#### WORK INSTRUCTIONS
Answer with only the number of lines below where "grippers" appears.

#### DATA BELOW
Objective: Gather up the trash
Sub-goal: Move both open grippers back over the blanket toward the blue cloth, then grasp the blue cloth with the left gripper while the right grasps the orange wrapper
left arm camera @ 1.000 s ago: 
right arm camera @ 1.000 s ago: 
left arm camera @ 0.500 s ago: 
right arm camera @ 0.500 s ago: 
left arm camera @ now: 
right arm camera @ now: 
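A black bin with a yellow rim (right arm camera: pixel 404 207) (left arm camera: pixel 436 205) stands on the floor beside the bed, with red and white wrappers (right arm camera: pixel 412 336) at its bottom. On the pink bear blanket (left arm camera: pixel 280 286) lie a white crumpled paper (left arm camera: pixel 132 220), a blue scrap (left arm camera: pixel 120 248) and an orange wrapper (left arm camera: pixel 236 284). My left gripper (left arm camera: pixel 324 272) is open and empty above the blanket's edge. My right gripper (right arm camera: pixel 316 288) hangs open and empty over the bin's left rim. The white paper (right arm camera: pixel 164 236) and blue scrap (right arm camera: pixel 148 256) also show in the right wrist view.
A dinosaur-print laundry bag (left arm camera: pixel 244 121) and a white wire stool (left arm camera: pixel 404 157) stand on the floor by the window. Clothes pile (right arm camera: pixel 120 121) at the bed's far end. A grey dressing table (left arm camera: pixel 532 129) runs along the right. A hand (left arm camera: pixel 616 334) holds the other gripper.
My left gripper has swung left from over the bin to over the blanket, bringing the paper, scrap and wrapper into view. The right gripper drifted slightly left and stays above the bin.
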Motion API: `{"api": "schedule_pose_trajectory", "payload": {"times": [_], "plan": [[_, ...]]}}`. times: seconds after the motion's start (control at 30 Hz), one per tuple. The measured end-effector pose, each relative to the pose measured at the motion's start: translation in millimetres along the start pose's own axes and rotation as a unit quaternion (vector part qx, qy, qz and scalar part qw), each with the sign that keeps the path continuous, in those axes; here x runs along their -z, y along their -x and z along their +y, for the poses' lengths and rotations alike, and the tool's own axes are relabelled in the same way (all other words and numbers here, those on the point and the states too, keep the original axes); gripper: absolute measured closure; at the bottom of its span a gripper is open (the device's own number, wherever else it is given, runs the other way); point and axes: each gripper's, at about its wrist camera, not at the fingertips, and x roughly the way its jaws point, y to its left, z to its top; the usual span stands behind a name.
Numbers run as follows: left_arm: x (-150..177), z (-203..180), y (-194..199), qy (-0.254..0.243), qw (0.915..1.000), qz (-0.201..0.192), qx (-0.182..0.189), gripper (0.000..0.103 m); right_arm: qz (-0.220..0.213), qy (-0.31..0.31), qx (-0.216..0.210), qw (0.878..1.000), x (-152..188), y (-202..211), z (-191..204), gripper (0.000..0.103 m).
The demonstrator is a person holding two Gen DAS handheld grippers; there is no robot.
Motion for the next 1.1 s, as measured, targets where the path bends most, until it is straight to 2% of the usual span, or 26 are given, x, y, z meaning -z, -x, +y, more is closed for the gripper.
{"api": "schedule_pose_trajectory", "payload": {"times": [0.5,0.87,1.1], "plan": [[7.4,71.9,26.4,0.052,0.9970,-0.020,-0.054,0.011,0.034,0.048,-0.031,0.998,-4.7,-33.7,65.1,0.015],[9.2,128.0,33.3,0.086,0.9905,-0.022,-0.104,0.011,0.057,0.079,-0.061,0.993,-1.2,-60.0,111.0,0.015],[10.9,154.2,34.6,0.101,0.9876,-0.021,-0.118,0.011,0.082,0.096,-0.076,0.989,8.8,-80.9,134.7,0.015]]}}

#### COMPLETED EXERCISE
2